REQUIREMENT:
Scan the listing below for the word "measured" and copy every line that has it.

DATA FOR ANALYSIS:

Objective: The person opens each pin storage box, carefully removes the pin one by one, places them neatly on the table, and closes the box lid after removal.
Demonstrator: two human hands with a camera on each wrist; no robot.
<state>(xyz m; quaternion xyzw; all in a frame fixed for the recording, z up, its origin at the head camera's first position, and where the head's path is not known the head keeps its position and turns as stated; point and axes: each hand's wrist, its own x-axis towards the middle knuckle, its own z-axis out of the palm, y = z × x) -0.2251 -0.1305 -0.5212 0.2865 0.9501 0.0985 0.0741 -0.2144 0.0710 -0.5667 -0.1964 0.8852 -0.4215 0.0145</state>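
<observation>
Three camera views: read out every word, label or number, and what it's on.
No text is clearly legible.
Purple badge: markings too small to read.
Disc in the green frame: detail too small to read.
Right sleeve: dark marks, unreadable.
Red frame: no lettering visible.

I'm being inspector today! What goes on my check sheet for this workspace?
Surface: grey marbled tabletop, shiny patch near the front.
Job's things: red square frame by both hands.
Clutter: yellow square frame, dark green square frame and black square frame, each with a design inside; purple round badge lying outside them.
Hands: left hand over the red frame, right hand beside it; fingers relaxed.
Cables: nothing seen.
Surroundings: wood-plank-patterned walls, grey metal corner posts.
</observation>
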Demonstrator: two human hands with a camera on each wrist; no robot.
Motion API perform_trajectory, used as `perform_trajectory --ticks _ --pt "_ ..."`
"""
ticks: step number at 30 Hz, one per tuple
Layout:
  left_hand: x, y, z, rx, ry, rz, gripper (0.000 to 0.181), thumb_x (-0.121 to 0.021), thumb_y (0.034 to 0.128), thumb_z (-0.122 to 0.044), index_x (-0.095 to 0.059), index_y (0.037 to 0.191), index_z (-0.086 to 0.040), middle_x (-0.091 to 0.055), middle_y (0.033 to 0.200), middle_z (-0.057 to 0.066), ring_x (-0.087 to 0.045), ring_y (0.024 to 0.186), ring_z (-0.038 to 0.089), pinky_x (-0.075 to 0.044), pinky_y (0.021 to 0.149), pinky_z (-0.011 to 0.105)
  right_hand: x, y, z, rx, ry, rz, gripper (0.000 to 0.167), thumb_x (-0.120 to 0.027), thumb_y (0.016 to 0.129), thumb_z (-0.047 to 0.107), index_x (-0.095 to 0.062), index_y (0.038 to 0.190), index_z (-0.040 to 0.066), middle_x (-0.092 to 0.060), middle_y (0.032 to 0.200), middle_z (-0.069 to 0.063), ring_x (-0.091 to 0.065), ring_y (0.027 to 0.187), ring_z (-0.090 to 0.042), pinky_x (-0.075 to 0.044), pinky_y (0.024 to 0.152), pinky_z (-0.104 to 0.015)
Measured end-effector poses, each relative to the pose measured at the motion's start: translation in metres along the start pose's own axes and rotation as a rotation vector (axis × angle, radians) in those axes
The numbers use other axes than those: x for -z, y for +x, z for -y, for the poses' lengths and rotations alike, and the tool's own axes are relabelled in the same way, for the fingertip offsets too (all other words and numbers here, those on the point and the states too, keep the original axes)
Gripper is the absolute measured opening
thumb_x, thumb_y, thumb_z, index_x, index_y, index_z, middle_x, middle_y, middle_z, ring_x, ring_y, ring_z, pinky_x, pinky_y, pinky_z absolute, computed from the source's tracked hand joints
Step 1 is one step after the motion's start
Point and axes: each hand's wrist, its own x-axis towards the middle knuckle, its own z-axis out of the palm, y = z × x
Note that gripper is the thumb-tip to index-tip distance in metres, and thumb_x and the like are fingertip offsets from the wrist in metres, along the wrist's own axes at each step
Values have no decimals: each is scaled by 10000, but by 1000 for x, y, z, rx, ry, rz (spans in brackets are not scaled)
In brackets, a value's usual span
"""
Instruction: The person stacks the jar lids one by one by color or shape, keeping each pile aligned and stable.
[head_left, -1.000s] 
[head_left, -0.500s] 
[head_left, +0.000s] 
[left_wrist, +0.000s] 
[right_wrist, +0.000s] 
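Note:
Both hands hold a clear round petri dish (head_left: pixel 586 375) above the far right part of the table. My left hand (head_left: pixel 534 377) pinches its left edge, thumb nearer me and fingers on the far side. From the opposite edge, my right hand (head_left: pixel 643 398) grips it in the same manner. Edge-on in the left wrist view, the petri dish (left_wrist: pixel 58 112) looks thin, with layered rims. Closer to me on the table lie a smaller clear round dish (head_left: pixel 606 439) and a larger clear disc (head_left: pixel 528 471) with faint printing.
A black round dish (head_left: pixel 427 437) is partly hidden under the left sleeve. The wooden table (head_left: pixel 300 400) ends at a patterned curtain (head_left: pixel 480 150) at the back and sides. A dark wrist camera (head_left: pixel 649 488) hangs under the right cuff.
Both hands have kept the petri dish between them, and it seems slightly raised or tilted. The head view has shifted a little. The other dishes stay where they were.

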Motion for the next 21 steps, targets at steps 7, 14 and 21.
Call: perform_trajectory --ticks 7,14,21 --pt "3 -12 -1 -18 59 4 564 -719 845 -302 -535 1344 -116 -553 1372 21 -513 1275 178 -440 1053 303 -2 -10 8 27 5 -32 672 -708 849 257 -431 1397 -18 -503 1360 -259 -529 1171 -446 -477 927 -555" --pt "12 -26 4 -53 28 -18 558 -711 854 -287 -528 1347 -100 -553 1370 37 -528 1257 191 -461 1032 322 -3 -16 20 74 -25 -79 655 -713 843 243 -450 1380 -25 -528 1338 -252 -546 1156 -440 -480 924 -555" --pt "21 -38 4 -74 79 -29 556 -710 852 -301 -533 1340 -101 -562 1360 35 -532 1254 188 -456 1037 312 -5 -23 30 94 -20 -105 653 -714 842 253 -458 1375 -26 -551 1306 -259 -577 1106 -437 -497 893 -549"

TASK SOLUTION:
Measured end-effector poses, each relative to the pose measured at the motion's start: translation in metres along the start pose's own axes and rotation as a rotation vector (axis × angle, radians) in those axes
Gripper is the absolute measured opening

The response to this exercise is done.